Press Release, National Indian Education Association
WASHINGTON, DC – Following yesterday’s Senate Health, Education, Labor and Pensions (HELP) Committee Hearing on “Fixing No Child Left Behind (NCLB): Testing and Accountability,” National Indian Education Association (NIEA) President Melvin Monette issued the following statement explaining the need for an Elementary and Secondary Education Act (ESEA) reauthorization that upholds the trust responsibility of the United States and fairly provides Native students education services based on principles of accountability, equity, and excellence. President Monette stated:
The ESEA is in pressing need of updating and we commend the Senate HELP Committee under the leadership of Chairman Lamar Alexander (R-TN) for moving forward the reauthorization through recently introduced draft language. However, the current iteration illustrates a need for improvement, so we request that the federal government honor its’ trust responsibility to tribes and Native education by fairly providing comprehensive educational opportunities to Native students within any ESEA reauthorization.

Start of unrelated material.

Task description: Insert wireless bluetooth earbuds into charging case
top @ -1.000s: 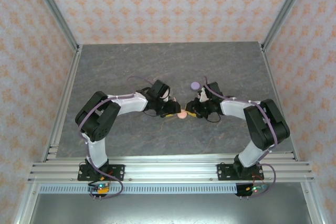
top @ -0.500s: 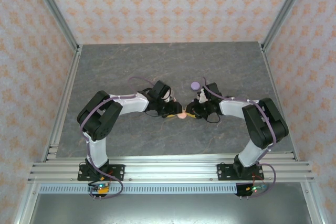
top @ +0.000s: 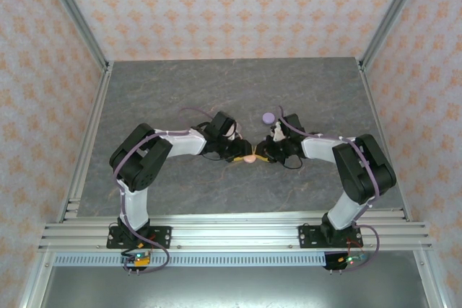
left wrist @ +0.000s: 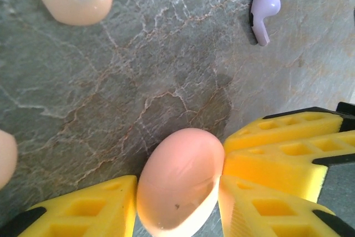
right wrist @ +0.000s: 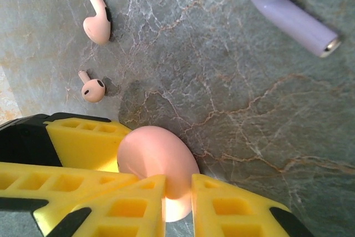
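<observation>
Both pincers are on the pink charging case [top: 249, 158], mid-table [top: 180, 84]. The left pincer [left wrist: 176, 195] clamps the case body across its width, pads touching both sides. I read that as the anchor so it can't skid. Opposite it, the right pincer [right wrist: 177, 186] has narrow jaws nipping a thin edge of the same case, probably the lid lip, set up to pry it open. I can't confirm a seam from these views.

All visible buds lie loose on the table, none seated. The two salmon-pink earbuds [right wrist: 97, 20] are near the pink charging case but apart from it. A lilac earbud [right wrist: 285, 4] is also near, clear of both pincers. The lilac case [top: 268, 117] sits just behind the pink one, untouched.

Judgement: early stage, the case has to open first.
</observation>
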### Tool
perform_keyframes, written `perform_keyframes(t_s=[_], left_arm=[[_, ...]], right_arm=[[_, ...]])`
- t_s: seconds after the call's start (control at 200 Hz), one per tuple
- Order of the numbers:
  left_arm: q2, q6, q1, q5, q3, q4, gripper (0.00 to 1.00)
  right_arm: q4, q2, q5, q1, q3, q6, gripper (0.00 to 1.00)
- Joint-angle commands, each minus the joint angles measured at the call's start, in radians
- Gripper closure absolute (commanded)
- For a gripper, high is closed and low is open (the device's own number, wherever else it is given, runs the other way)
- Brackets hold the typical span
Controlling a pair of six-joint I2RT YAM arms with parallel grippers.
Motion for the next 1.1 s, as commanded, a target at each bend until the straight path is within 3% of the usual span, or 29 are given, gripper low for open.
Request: perform_keyframes(t_s=[0.0, 0.506, 0.771, 1.096], left_arm=[[0.015, -0.026, -0.011, 0.027, -0.019, 0.052, 0.57], [-0.06, -0.053, -0.009, -0.014, -0.048, 0.073, 0.77], [-0.146, -0.097, 0.027, -0.028, -0.104, 0.149, 0.8], [-0.151, -0.082, 0.046, -0.002, -0.101, 0.172, 0.8]], right_arm=[[0.014, 0.028, 0.014, 0.006, -0.029, 0.013, 0.81], [-0.001, -0.025, 0.043, 0.006, -0.033, 0.026, 0.78], [-0.026, -0.147, 0.059, -0.028, -0.031, 0.032, 0.71], [-0.044, -0.199, -0.027, -0.09, -0.018, -0.008, 0.68]])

During the State of the Union Address, President Obama rightfully celebrated the nation’s all-time high graduation rates among high school students. Unfortunately, the stressed graduation rates and academic successes are often not representative of many Native communities. NCLB has done little to address the longstanding challenges affecting Native students. Over the past decade, Native students continue to trail their peers in reading and mathematics (grades four and eight). Nationwide, our students face some of the lowest high school graduation rates with even fewer students graduating from college. Native education is in a state of emergency and tribes have long awaited the opportunity to partner with Congress to take bold action that will significantly improve the education systems serving Native communities.
Tribes and Native communities have an enormous stake in their children’s education. While the ESEA reauthorization must provide effective accountability and protect the civil rights of all Americans, the ESEA reauthorization must also be a commitment to the sovereignty of this country’s First Americans. As such, the ESEA draft should be revised to support tribal nations as they develop their ability to deliver education services as well as coordinate with local and state educational agencies. Only by including the following priorities will an ESEA reauthorization ensure effective and efficient use of funds and delivery of resources to Native communities as well as increase Native student achievement.

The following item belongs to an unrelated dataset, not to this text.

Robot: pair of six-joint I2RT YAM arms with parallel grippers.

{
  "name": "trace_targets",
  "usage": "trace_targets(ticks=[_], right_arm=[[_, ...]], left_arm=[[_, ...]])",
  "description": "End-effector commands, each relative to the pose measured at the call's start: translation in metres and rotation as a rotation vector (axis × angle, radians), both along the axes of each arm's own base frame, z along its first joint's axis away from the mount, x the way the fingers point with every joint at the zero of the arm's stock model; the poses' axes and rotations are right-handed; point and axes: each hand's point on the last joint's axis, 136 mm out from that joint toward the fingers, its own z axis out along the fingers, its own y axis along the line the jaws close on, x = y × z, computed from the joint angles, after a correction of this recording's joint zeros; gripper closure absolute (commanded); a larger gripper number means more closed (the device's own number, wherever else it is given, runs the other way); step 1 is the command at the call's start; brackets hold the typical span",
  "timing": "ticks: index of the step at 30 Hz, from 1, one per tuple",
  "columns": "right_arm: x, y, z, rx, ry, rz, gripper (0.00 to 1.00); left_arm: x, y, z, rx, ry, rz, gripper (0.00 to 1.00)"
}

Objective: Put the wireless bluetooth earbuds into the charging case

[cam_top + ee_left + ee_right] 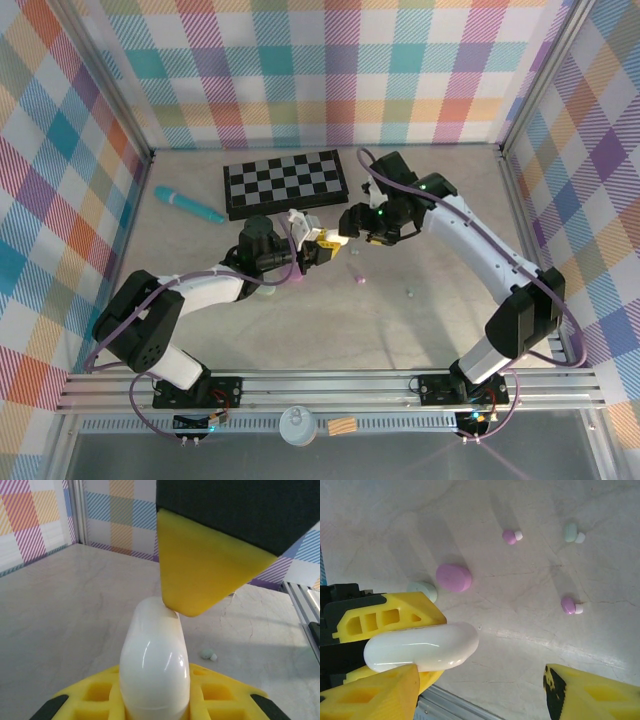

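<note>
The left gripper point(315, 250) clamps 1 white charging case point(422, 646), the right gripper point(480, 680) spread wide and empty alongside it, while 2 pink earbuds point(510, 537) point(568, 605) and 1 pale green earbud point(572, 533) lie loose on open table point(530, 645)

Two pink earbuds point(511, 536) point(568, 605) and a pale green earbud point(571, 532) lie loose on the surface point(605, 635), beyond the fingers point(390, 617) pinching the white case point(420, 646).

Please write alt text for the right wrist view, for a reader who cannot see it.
The left gripper holds a white case beside one finger of the open right gripper. On the table lie a pink case, two pink buds and a green bud.
</note>
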Motion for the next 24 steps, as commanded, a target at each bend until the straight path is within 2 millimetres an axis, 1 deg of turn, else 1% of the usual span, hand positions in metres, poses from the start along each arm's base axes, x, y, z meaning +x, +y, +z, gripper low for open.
trace_targets(ticks=[1, 3, 5, 6, 8, 11, 13, 14, 15, 18, 21, 24], right_arm=[[-0.002, -0.001, 0.024, 0.033, -0.105, 0.034, 0.32], [0.005, -0.001, 0.039, 0.057, -0.208, 0.045, 0.3], [0.015, -0.008, 0.053, 0.02, -0.353, 0.071, 0.29], [0.015, -0.008, 0.059, 0.01, -0.424, 0.128, 0.29], [0.01, -0.005, 0.065, -0.009, -0.56, 0.301, 0.29], [-0.004, 0.005, 0.063, -0.004, -0.648, 0.538, 0.27], [-0.022, 0.016, 0.06, 0.083, -0.666, 0.694, 0.28], [-0.025, 0.02, 0.06, 0.123, -0.671, 0.732, 0.31], [-0.026, 0.024, 0.061, 0.163, -0.669, 0.751, 0.33], [-0.036, 0.034, 0.068, 0.299, -0.649, 0.822, 0.35], [-0.043, 0.039, 0.069, 0.36, -0.633, 0.863, 0.42], [-0.055, 0.042, 0.067, 0.423, -0.596, 0.911, 0.44]], left_arm=[[0.002, -0.003, 0.032, -0.061, -0.082, -0.027, 1.0], [-0.001, -0.002, 0.032, -0.059, -0.079, -0.039, 1.0], [-0.009, -0.001, 0.03, -0.05, -0.073, -0.076, 1.0], [-0.013, 0.0, 0.03, -0.044, -0.071, -0.09, 1.0], [-0.02, 0.002, 0.031, -0.036, -0.068, -0.122, 1.0], [-0.032, 0.004, 0.036, -0.034, -0.049, -0.187, 1.0], [-0.039, 0.006, 0.039, -0.042, -0.043, -0.213, 1.0], [-0.041, 0.006, 0.04, -0.047, -0.041, -0.228, 1.0], [-0.043, 0.007, 0.041, -0.048, -0.039, -0.236, 1.0], [-0.047, 0.008, 0.042, -0.049, -0.031, -0.252, 1.0], [-0.048, 0.009, 0.047, -0.053, -0.039, -0.249, 1.0], [-0.047, 0.01, 0.05, -0.056, -0.032, -0.243, 1.0]])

NIEA calls on the Senate to include the following priorities:
- Strengthen Native Participation in Education: Tribes should have the authority to build their capacity to administer education title programs. Native leaders understand their children best and can better address their students’ unique cultural and academic needs.
- Encourage Tribal/State Partnerships: While the federal government has a trust responsibility to work with tribes, tribal concerns are often excluded at the state and local level. The ESEA reauthorization should require local and state educational agencies to closely work and meaningfully consult with tribes when developing applications and plans for ESEA title programs.
- Preserve and Revitalize Native Languages: The continued existence of Native languages is crucial to protecting and strengthening Native culture and tribal communities as well as increasing the academic achievement of Native students. Any ESEA reauthorization should provide resources for eligible schools to participate in a program to develop and maintain Native language immersion education models.
- Increase Access to Native Student Records: Native students often transfer between federal, state, and tribal school districts, which creates information gaps as systems are not required to track and coordinate student data. The ESEA reauthorization should provide the ability for schools and state and local educational agencies to share Native student data with their local tribes. Providing such information will create longitudinal student statistics that will help schools and Native partners alleviate issues that decrease Native student achievement.
NIEA, tribes, and our national and local partners look forward to working with members of Congress to strengthen this initial draft proposal. It is critical the ESEA reauthorization serves Native students and their peers by not only ensuring equity and accountability, but also including tribes within their local education systems. This great country cannot afford to ignore the needs of its most vulnerable students. By reinforcing America’s trust responsibility and strengthening tribal sovereignty throughout the ESEA, Congress will begin to reverse the negative impacts affecting Native communities and ensure local cooperation fosters efficiency and academic excellence for all students.